* _EXERCISE_
The expected output is each line in the data below that includes the string "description".

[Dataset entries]

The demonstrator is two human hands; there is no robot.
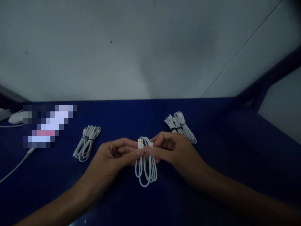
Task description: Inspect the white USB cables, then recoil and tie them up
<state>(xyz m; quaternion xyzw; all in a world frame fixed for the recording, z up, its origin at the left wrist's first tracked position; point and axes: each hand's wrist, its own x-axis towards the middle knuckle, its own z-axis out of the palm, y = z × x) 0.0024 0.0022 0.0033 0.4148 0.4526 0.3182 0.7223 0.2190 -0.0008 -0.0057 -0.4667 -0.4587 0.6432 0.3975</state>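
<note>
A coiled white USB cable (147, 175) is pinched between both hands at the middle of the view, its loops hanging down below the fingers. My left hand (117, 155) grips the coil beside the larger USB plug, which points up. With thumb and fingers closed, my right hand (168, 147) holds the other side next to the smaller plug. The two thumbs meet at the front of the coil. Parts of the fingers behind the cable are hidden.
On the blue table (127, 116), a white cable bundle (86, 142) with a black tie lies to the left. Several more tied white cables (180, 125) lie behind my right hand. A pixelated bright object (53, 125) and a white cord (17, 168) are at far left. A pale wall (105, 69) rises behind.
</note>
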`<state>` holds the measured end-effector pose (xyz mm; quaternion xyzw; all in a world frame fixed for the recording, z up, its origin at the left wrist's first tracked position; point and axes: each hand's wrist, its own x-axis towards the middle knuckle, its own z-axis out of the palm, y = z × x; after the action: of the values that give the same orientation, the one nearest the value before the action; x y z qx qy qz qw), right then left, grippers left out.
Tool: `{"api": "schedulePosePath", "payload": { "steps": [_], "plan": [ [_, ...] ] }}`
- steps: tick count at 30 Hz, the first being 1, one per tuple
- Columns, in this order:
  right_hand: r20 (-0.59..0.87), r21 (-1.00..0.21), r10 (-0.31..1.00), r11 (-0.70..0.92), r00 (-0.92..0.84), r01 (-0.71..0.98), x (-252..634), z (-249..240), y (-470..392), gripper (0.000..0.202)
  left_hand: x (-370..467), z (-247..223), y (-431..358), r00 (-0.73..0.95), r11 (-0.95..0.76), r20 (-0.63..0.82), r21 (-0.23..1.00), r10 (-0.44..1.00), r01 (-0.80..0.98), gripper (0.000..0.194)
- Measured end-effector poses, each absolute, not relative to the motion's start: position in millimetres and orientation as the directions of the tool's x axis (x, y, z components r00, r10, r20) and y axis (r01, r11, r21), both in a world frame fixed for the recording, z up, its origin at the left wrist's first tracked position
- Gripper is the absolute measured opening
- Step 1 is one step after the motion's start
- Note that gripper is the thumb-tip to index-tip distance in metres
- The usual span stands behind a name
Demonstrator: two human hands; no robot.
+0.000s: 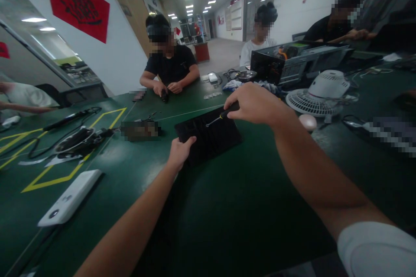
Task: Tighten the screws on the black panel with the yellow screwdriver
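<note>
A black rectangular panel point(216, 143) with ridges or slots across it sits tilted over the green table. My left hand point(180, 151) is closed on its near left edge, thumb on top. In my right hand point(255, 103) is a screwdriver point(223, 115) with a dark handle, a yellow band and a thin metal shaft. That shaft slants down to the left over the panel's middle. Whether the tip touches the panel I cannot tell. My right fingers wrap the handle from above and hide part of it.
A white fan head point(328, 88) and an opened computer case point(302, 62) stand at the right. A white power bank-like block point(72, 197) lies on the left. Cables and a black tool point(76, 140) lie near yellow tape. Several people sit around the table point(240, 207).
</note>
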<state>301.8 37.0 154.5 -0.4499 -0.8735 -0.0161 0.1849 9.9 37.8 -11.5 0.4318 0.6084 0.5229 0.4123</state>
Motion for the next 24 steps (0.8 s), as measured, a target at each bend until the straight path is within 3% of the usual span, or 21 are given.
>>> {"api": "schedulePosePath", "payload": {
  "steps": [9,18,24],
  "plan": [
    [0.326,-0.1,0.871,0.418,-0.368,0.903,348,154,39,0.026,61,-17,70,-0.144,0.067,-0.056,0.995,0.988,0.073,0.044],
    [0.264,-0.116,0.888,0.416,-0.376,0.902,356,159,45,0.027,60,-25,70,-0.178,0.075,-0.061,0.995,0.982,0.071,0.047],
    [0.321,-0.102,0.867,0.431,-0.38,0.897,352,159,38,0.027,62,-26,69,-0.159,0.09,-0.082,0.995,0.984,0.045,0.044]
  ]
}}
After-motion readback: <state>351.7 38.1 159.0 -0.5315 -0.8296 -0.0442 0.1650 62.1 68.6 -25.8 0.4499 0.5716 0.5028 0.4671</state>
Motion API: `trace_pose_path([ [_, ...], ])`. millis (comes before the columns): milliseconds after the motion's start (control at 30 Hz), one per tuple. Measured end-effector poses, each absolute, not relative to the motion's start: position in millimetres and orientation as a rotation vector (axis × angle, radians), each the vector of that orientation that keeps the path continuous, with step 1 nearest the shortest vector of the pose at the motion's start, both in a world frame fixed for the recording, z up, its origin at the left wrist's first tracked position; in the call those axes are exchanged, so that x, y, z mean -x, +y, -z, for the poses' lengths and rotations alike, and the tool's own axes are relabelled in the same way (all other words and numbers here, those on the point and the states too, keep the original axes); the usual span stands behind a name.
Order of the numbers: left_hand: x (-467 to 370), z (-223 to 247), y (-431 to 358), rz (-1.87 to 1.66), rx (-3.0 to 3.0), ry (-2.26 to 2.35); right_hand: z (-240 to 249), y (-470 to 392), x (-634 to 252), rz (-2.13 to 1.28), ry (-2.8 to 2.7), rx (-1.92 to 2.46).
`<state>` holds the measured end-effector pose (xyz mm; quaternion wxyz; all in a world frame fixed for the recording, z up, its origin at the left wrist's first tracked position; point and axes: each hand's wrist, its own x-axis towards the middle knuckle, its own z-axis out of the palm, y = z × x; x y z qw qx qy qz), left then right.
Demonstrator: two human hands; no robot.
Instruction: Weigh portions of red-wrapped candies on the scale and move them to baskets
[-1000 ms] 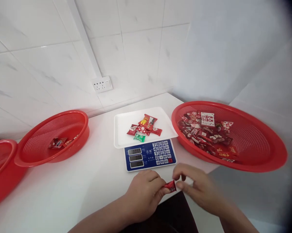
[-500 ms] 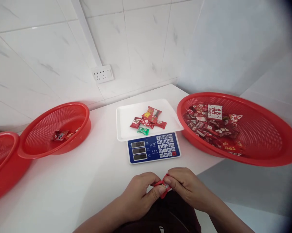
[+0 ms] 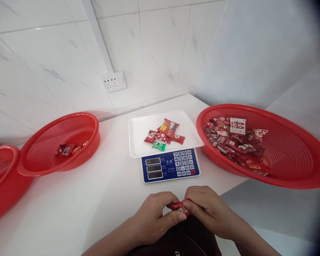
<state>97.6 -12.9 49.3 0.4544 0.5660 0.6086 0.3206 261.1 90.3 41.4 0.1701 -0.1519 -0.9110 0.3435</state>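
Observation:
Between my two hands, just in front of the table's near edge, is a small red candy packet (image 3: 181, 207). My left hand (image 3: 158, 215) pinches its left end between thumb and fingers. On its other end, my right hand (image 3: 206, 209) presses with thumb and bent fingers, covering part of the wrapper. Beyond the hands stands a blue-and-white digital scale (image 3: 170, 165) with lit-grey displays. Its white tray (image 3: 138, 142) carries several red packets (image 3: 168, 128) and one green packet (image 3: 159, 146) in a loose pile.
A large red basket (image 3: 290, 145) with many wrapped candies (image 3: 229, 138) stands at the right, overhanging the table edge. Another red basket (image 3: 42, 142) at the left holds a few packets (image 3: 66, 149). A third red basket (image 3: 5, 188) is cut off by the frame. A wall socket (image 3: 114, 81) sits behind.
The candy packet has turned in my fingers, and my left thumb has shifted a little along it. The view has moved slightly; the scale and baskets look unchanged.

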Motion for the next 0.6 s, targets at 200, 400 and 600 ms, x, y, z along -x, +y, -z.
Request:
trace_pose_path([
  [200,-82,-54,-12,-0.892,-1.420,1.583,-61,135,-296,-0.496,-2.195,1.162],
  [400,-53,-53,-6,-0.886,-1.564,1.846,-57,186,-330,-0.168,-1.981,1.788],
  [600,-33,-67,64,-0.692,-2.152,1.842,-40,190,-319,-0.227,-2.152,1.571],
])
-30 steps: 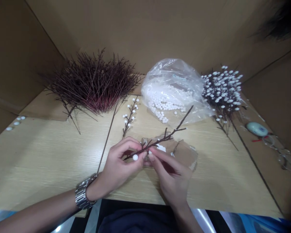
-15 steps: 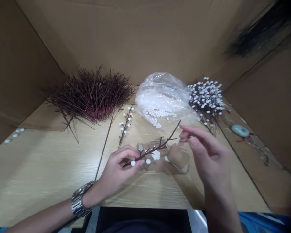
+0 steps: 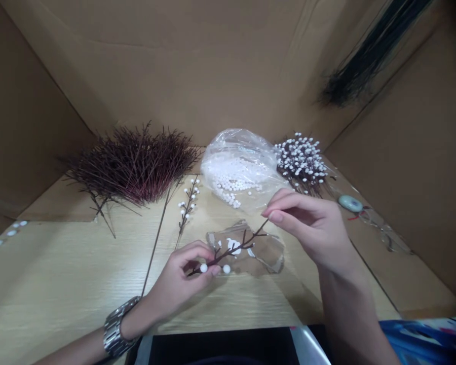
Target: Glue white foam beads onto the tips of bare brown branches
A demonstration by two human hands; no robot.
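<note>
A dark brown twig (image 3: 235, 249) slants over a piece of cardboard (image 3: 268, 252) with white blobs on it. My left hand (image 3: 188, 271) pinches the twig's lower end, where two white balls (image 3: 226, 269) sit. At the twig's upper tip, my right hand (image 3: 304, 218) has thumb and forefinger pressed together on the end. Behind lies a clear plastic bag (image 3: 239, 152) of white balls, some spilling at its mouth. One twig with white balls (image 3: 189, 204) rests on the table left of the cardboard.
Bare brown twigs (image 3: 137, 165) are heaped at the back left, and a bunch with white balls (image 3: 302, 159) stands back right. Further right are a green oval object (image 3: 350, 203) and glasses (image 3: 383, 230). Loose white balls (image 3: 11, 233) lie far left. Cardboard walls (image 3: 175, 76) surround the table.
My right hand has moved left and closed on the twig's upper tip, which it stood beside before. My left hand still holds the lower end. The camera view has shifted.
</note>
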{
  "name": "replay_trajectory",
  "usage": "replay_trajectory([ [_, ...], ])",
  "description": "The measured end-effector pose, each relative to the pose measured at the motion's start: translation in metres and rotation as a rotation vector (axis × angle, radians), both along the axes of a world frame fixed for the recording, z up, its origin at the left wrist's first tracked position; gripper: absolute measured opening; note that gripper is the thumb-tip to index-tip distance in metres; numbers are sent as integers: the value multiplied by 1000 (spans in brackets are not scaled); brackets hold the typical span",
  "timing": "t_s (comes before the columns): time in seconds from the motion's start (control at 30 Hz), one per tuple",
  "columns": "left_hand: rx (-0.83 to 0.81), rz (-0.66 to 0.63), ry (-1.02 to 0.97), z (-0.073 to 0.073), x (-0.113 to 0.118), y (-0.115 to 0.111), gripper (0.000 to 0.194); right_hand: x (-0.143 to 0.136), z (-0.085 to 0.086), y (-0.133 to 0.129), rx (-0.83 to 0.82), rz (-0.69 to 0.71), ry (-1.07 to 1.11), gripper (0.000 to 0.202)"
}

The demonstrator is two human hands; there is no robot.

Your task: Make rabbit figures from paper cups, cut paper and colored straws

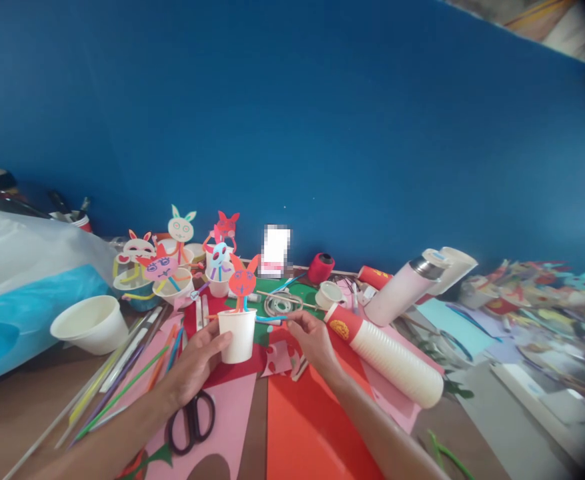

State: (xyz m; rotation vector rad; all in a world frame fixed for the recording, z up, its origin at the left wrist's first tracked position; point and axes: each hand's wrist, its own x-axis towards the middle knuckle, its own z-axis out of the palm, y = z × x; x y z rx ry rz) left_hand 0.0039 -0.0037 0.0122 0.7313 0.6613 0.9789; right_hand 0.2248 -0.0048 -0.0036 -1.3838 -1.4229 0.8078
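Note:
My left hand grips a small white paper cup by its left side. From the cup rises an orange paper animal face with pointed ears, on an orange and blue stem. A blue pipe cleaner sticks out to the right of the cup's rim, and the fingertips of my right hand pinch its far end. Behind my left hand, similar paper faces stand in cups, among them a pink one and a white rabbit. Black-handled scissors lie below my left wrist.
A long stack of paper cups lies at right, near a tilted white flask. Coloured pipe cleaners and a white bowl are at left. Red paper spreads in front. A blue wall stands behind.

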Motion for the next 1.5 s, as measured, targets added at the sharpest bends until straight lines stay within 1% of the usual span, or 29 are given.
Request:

* _OUTPUT_
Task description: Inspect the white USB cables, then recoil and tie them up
  "description": "The measured end-effector pose, each relative to the pose measured at the motion's start: translation in metres and rotation as a rotation vector (axis × angle, radians), both along the axes of a world frame fixed for the recording, z up, its origin at the left wrist's first tracked position; gripper: absolute measured opening; note that gripper is the thumb-tip to index-tip distance in metres; numbers are sent as integers: the value multiplied by 1000 (spans in brackets are not scaled); brackets hold the typical span",

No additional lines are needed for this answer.